▶ _Required work_: Going down the listing below, print exactly each line from the one with "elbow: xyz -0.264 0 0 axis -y" up to and including the one with "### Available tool", and skip the rest.
▽
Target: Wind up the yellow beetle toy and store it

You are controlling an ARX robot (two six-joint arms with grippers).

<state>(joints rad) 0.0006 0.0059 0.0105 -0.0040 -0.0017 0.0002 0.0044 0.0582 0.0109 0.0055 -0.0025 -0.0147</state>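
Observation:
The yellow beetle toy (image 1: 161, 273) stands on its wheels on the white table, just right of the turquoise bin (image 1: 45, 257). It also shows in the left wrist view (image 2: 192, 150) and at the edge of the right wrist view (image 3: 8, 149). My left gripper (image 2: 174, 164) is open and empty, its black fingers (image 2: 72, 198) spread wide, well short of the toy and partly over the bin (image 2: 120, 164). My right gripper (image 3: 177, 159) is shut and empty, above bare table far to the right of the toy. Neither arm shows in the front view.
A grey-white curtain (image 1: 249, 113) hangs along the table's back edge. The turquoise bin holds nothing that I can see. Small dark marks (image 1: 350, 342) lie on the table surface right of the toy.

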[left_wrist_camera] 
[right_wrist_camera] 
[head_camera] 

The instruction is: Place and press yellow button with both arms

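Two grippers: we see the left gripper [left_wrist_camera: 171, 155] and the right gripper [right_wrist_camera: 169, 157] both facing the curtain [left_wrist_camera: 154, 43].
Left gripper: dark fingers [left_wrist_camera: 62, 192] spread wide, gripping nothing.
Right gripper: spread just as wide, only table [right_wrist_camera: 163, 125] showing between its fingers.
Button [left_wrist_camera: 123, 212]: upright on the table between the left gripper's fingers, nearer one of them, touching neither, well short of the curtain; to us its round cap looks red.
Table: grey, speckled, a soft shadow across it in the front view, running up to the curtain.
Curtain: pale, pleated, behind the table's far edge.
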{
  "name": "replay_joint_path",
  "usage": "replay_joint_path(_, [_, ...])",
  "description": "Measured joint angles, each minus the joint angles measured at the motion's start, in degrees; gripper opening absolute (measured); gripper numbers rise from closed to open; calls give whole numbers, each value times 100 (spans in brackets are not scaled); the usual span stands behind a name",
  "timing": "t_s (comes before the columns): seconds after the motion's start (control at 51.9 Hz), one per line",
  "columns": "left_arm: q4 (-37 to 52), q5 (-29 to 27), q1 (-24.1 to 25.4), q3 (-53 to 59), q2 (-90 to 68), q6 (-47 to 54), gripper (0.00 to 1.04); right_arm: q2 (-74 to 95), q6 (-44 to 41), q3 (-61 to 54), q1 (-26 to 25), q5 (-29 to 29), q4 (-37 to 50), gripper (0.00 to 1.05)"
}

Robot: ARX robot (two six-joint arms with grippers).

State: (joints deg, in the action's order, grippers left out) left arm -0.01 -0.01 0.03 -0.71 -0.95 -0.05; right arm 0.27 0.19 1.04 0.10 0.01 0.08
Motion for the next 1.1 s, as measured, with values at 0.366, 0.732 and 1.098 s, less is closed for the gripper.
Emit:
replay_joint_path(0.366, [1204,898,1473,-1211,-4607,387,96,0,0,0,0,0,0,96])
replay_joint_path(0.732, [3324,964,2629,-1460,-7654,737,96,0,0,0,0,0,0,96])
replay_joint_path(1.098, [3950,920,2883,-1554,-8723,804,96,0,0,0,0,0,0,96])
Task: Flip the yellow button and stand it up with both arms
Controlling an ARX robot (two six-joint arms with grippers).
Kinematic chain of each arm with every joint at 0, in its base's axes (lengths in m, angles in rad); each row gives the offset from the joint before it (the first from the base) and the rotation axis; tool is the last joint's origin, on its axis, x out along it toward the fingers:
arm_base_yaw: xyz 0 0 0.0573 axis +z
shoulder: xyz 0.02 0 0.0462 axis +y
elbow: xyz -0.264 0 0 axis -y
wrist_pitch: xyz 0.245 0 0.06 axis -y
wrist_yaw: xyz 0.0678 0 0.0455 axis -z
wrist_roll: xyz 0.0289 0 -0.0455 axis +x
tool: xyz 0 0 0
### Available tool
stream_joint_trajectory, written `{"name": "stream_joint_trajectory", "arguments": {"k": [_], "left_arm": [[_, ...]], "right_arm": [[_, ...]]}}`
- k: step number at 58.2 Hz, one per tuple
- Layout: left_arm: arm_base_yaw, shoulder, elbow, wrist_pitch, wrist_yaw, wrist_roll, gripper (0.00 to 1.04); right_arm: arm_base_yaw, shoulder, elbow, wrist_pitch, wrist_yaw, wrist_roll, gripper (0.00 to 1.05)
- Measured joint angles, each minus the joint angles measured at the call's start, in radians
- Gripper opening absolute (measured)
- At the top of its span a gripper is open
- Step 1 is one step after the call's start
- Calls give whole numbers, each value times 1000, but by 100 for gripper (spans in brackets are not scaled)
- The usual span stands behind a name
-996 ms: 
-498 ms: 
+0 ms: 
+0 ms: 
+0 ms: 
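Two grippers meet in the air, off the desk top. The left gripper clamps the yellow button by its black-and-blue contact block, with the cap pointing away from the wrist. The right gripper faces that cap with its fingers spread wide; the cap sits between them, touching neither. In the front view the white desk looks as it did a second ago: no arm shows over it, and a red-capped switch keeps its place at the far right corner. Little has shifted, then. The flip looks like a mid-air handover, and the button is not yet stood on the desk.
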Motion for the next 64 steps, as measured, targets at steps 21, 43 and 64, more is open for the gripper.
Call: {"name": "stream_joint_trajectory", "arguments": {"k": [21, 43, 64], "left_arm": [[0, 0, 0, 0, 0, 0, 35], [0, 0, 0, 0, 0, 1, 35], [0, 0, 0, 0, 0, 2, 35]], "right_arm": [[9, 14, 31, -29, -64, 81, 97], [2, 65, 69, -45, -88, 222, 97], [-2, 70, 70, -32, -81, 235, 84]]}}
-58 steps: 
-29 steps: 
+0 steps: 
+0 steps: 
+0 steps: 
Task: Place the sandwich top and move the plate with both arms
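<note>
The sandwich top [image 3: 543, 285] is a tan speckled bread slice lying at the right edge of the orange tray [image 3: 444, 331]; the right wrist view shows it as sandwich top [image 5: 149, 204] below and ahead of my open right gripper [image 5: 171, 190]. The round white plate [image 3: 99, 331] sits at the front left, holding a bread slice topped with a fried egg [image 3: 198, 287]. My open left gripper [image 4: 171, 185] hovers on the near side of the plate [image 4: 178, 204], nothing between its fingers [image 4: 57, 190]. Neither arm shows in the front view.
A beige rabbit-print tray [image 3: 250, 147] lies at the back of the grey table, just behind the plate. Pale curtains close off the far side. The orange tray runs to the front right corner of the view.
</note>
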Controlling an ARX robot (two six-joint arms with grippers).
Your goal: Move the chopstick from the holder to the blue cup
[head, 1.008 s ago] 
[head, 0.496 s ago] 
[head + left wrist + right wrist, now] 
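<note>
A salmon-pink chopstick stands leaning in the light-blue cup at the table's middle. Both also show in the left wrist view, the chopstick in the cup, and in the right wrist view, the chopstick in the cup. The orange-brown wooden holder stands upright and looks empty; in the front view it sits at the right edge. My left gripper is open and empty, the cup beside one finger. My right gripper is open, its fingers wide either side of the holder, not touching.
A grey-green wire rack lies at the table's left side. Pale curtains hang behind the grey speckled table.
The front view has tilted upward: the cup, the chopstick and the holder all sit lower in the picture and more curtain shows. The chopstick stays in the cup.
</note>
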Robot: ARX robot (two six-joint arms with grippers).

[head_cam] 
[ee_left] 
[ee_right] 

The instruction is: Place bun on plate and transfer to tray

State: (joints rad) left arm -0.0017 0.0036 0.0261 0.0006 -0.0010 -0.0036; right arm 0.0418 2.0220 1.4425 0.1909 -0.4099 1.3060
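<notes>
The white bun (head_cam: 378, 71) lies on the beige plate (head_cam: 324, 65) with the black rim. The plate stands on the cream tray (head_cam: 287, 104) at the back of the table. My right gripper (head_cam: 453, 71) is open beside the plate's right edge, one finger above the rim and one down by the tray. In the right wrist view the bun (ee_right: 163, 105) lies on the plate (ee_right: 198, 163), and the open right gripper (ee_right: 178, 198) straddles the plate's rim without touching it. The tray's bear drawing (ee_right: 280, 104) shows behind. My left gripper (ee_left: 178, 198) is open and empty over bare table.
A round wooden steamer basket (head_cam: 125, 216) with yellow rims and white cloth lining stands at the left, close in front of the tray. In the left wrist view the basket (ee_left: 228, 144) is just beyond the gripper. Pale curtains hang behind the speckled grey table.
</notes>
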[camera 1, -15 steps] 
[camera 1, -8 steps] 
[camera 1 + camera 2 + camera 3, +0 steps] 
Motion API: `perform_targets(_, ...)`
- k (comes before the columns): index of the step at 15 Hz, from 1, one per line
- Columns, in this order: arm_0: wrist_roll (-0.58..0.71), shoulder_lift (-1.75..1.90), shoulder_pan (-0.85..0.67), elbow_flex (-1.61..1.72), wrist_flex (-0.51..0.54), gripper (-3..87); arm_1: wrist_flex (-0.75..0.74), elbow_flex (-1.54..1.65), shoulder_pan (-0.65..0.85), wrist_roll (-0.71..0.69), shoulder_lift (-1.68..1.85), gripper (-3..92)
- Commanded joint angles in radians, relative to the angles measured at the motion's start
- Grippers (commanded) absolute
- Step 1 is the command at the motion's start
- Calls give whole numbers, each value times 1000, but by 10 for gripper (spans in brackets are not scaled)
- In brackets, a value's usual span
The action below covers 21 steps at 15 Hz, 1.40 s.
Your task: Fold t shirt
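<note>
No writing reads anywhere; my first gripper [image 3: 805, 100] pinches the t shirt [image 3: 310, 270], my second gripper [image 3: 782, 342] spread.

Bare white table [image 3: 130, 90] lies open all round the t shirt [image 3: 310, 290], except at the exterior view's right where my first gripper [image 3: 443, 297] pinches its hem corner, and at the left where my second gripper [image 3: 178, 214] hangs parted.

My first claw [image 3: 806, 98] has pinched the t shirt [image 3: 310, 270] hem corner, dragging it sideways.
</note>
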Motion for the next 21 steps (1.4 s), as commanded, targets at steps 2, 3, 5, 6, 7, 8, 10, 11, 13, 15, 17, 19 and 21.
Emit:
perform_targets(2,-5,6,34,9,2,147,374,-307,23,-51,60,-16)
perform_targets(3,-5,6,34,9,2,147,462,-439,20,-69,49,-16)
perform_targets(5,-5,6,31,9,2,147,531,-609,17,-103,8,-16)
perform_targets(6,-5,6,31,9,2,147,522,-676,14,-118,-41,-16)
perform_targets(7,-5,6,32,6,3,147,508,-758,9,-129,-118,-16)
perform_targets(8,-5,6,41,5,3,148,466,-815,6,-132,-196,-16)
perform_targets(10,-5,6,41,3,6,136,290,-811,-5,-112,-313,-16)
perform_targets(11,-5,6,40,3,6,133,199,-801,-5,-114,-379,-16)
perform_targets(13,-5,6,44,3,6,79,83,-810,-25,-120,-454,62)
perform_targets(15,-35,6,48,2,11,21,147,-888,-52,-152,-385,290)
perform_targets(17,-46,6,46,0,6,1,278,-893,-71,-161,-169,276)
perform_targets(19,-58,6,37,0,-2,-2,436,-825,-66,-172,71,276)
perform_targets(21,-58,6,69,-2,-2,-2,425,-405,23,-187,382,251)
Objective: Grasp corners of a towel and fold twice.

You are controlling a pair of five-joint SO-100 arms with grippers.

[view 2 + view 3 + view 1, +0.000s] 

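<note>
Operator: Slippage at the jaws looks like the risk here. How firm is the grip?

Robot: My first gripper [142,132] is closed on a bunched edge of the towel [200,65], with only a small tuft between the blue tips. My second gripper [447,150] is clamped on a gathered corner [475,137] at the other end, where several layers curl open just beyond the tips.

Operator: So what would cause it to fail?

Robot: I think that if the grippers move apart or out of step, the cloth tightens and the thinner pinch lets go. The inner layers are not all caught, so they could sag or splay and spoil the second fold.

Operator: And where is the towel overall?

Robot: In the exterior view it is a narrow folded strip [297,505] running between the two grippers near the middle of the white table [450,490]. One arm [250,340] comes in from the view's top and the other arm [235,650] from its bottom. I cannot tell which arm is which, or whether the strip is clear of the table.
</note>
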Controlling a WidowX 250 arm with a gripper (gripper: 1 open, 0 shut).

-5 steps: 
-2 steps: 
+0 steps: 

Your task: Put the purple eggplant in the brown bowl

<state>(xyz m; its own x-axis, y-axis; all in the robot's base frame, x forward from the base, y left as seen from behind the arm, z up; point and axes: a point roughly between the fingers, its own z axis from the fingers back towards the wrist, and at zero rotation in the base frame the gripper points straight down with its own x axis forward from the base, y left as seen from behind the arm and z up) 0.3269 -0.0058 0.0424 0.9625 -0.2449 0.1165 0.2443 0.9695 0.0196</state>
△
▶ _Expected answer_:
elbow: xyz -0.264 0 0 axis -y
wrist_pitch: xyz 0.245 0 0.06 axis -y
wrist_yaw: xyz 0.0678 0 0.0455 axis -z
wrist_roll: xyz 0.0289 0 -0.0455 axis +x
tool: xyz 0 0 0
### Available tool

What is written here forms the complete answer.